Der Grünzug in der Hildapromenade soll in den kommenden drei Jahren aufgewertet und fit für den Klimawandel gemacht werden. Nun ist der offizielle Spatenstich erfolgt. Bürgermeisterin Bettina Lisbach stellte das Projekt interessierten Anwohnerinnen und Anwohnern vor. Gemeinsam mit Gartenbauamtsleiterin Doris Fath beantwortete sie zudem Fragen der Anwesenden.
Drei Kilometer lange Frischluftschneise
Die Hildapromenade ist ein drei Kilometer langes, grünes Band, das von der Innenstadt bis nach Mühlburg reicht. Damit ist sie ein „wichtiger Klimakorridor“ betonte Lisbach und dient der Frischluftversorgung der Innenstadt. Geplant ist nun ein neues Baumkonzept, das mehr Baumarten integriert, die Monokultur der ehemaligen Allee aufbricht und dadurch die Widerstandsfähigkeit der Gesamtanlage stärkt. Insgesamt sollen 153 „Zukunftsbäume“ gepflanzt werden – 93 davon noch in diesem Herbst. Zudem plant das Gartenbauamt Hitze- und Trockenschäden zu beseitigen und die Resilienz der Anlage hinsichtlich der zunehmenden Auswirkungen des Klimawandels zu erhöhen. Das Projekt umfasst zudem die Vernetzung der Grünanlage mit angrenzenden Freiflächen, die Herstellung zusätzlicher Baumstandorte und Aufenthaltsbereiche sowie die zeitgemäße Ergänzung blauer Infrastruktur.

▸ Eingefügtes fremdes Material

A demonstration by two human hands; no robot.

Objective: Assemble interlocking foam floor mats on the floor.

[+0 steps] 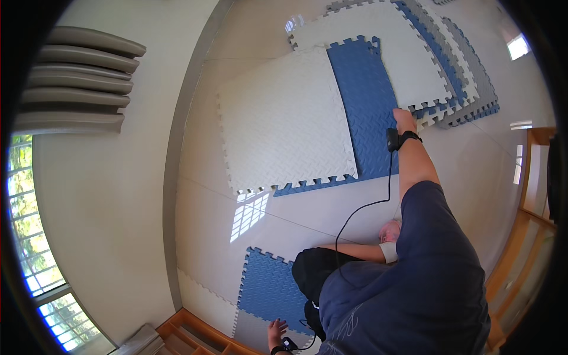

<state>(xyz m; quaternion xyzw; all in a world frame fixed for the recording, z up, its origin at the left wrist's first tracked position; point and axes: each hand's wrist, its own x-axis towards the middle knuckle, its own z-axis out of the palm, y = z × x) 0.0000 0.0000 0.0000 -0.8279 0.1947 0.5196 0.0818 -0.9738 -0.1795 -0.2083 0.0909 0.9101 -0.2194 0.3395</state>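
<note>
A blue interlocking foam mat lies on the floor in front of me, partly covered by a white foam mat. At the blue mat's right edge is my right hand, arm stretched far forward. Its fingers look closed on that edge, their tips hidden. My left hand is low near the bottom of the view, fingers apart and holding nothing. Beneath and beside it lie a grey foam mat and another blue foam mat. Both wrists wear a small black device with a cable.
A stack of white, blue and grey foam mats fans out at the far right. Grey padded slabs jut from the left wall near a barred window. Wooden shelving stands at lower left, with a wooden frame at right.
</note>
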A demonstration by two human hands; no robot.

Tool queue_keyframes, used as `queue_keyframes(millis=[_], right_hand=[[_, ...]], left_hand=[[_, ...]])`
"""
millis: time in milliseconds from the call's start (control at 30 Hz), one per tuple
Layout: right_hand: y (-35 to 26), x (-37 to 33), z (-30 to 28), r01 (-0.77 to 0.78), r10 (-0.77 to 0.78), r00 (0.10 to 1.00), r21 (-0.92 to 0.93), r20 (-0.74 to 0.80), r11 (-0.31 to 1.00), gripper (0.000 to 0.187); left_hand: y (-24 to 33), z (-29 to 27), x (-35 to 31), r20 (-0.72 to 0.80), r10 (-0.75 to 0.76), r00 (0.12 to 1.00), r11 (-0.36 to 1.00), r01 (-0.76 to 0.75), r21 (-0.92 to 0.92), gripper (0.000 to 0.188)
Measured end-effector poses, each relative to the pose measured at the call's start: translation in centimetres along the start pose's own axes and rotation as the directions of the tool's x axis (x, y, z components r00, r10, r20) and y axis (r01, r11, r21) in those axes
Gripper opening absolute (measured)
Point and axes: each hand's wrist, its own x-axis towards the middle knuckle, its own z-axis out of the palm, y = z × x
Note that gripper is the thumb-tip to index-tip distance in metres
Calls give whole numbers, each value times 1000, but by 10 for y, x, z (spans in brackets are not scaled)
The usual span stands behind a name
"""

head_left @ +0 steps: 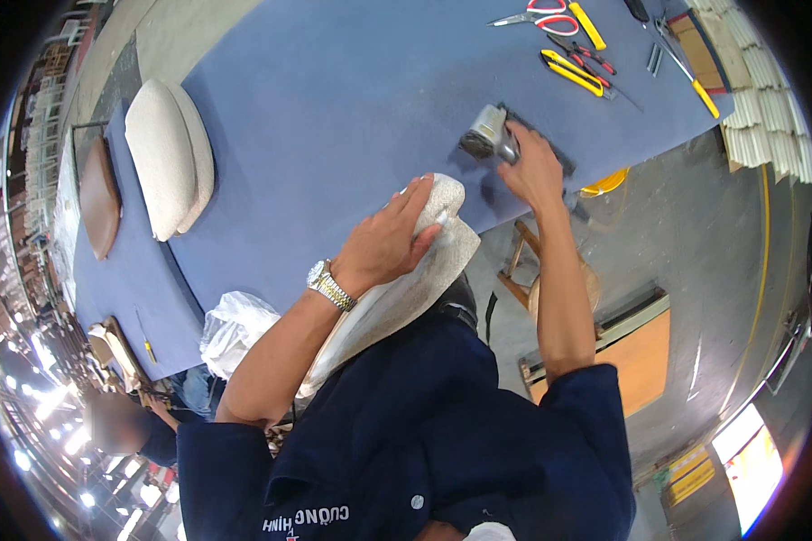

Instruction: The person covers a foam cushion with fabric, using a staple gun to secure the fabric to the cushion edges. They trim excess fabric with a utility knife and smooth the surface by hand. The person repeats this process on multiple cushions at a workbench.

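My left hand [383,239], with a metal watch on its wrist, grips the top end of a light beige fabric-covered cushion [442,257]. The cushion is tilted against my body, and its fabric folds over at the top near my thumb. In my right hand [534,171] is a staple gun [485,129] with a silver head and a dark body, at the front edge of the blue table. The gun is a little blurred and apart from the cushion.
On the blue table [334,99] lie scissors [555,16], a yellow cutter [573,74], pliers [586,56] and a yellow-handled screwdriver [705,97]. Beige cushions [167,158] and a brown one [99,198] sit left. A plastic bag [236,332] is nearer. A wooden stool [568,288] stands right; another person [158,437] works lower left.
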Motion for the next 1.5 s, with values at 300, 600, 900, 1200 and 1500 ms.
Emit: queue_keyframes(millis=[300,600,900,1200,1500], right_hand=[[-80,-152,-62,-5,-28,999,697,36,717,42],[-85,-153,-51,62,-118,991,568,63,820,37],[-98,-146,-65,-44,-66,976,487,208,872,34],[-104,-142,-58,-24,-86,978,518,188,855,36],[-110,-137,-55,-75,-32,977,472,213,878,32]], left_hand=[[10,1,0,56,-85,995,996,87,-25,71],[9,3,-3,69,-87,994,995,84,45,76],[7,10,-5,34,-70,997,998,70,7,83],[5,3,-5,54,-28,998,1000,28,-13,90],[12,-5,2,67,-103,992,995,102,14,93]])
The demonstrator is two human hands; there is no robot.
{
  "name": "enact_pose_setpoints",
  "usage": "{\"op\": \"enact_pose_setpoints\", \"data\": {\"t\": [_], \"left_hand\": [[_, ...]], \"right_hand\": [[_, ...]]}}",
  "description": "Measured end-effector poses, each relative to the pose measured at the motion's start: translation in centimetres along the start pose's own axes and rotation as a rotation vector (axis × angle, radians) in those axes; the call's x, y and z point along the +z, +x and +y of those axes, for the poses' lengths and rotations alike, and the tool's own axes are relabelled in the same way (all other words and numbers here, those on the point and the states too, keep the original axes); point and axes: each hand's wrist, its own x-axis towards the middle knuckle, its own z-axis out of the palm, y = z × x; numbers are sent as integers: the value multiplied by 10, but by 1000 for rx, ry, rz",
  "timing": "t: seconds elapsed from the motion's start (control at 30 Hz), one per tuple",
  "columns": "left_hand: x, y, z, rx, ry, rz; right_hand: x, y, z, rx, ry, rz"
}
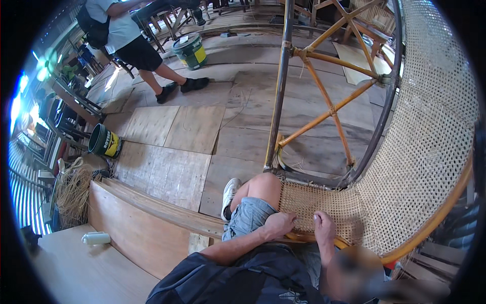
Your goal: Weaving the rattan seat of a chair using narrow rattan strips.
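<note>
A rattan chair frame with woven cane webbing (430, 116) curves along my right side and in front of me. My left hand (280, 224) is closed in a pinch over the near edge of the woven cane seat (316, 200), by my knee. A short gap to its right, my right hand (325, 228) is also closed, thumb up, just above the same webbing. What either hand pinches, if anything, is too thin or hidden to name. Dark poles (285, 91) and orange crossed rattan braces (331, 111) make up the frame's open side beyond the seat.
Stacked plywood boards (136, 213) stand at my left, with a pale bottle (96, 238) on a board beside them. Beyond lie a bundle of fibre strips (73, 195) and a green bucket (105, 142). Another bucket (190, 50) stands farther off, near a person (134, 45).
</note>
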Motion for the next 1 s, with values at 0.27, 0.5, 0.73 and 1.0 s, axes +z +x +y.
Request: {"op": "enact_pose_setpoints", "data": {"t": [0.27, 0.5, 0.73, 1.0], "left_hand": [[10, 5, -17, 156, 1, 76], [7, 9, -10, 127, -33, 79], [4, 10, -3, 285, -62, 89], [-28, 12, -5, -205, -491, -116]], "right_hand": [[5, 25, 9, -390, -456, -449], [7, 17, 26, -199, -420, -340], [8, 13, 57, 5, -213, 52], [17, -11, 45, 53, -129, 292]]}}
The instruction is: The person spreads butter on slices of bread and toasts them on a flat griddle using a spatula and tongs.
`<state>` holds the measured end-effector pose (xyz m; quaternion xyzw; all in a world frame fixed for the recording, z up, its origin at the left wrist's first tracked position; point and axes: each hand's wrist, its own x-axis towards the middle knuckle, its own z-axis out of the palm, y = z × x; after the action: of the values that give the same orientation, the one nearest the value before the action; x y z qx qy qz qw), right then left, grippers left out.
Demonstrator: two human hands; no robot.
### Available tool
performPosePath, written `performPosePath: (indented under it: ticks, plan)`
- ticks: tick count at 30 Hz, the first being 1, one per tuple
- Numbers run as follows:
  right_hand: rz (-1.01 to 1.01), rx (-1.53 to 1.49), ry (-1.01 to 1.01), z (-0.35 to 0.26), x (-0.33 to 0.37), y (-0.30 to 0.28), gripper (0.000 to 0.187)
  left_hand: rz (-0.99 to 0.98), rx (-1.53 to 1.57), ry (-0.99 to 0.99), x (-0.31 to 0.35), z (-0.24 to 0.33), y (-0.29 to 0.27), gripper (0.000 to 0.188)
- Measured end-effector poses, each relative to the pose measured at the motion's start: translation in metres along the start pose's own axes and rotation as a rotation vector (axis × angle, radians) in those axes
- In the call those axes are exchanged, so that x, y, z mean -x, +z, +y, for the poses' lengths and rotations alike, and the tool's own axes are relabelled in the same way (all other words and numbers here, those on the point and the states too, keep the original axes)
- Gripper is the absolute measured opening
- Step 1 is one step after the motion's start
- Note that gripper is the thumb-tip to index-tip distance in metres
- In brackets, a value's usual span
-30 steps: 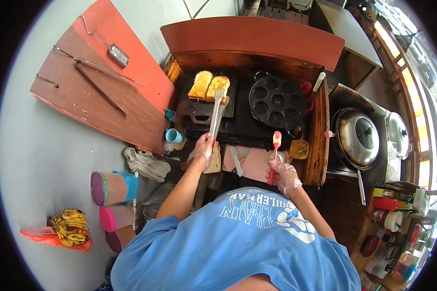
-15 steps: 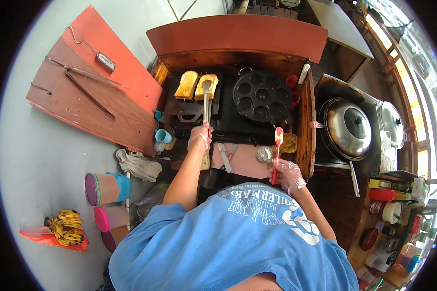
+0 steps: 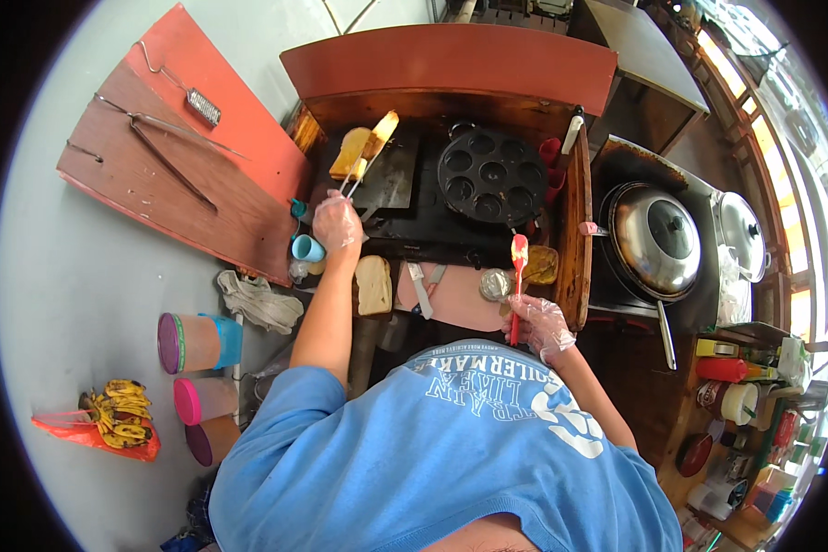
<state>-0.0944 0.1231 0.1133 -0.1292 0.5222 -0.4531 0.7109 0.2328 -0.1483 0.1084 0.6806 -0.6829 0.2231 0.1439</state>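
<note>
My left hand [image 3: 338, 224], in a clear plastic glove, is closed around metal tongs [image 3: 350, 184]. Between their tips a bread slice [image 3: 380, 135] is tilted up over the griddle plate [image 3: 394, 189], its browned face showing. Just left of it another yellowish bread slice [image 3: 348, 152] lies on the plate, partly covered by the tilted one. My right hand [image 3: 541, 326], gloved too, grips a red spatula [image 3: 519, 262] upright, its blade smeared with something pale. Beside that hand sit a round silvery container [image 3: 496, 284] and a container of yellowish-brown stuff [image 3: 542, 265].
A black pan with round hollows [image 3: 493, 175] stands right of the griddle. Along the near edge are a plain bread slice [image 3: 374, 284], a knife [image 3: 419, 290] and a pink board [image 3: 474, 304]. A blue cup [image 3: 307, 247] is near my left wrist; a lidded wok [image 3: 655, 241] stands right.
My left hand has moved left and away from me with the tongs. The right bread slice has been lifted from flat to tilted against the left one. My right hand has barely moved.
</note>
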Motion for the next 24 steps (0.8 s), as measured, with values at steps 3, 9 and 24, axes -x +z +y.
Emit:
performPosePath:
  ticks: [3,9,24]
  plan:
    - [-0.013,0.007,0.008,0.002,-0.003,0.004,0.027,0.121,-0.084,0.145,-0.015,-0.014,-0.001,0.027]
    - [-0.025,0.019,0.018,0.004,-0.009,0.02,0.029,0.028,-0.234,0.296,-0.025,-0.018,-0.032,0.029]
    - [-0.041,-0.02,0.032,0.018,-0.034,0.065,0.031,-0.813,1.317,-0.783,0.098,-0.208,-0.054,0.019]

Neue Sitzelemente werden aufgestellt
Für positives Echo unter den anwesenden Bürgerinnen und Bürgern sorgte die Aussage, dass neue Sitzelemente aufgestellt werden sollen: Geplant sind zehn neue Sitzliegen und 29 neue Bänke. Zudem planen die Verantwortlichen, neue Trinkbrunnen zu bauen. Für Dragoner-Areal gibt es ein Wasserkonzept: Das Wasser soll vor Ort nutzbar gemacht werden, anstelle es der Kanalisation zuzuführen und diese bei Starkregen weiter zu belasten. Der Überlauf aller Anlagen (Budo Club-Dachwasser, Dragoner-Brunnen sowie Trinkbrunnen) soll in eine gemeinsame Zisterne geleitet werden. Dieses Wasser kann von der Urban Garden Initiative „Hildagarten“ und zur Baumbewässerung genutzt werden, erläuterte Lisbach.
Die Lina-Sommer-Anlage als historische Gartenanlage soll zukünftig aufgewertet werden. Dort werden unter anderem neue artenreiche und insektenfreundliche Staudenbeete realisiert. Fath versprach, die Bürgerinnen und Bürger in die weiteren Planungen einzubeziehen. „Es wird einen Beteiligungsprozess geben.“
Fördergeld ermöglicht Umgestaltung
Möglich wird die Umgestaltung durch Fördergelder: Im Rahmen des Bundesförderprogramms „Anpassung urbaner und ländlicher Räume an den Klimawandel“ des Bundesinstitut für Bau-, Stadt-, und Raumforschung akquirierte das Gartenbauamt 1.560.000 Euro. Die Stadt beteiligt sich zudem mit einem Eigenanteil von 520.010 Euro – das Budge hierzu kommt aus dem Topf für Klimaanpassung. „Ich freue mich, dass hier ein lebenswerter Raum entsteht“, sagte Lisbach abschließend.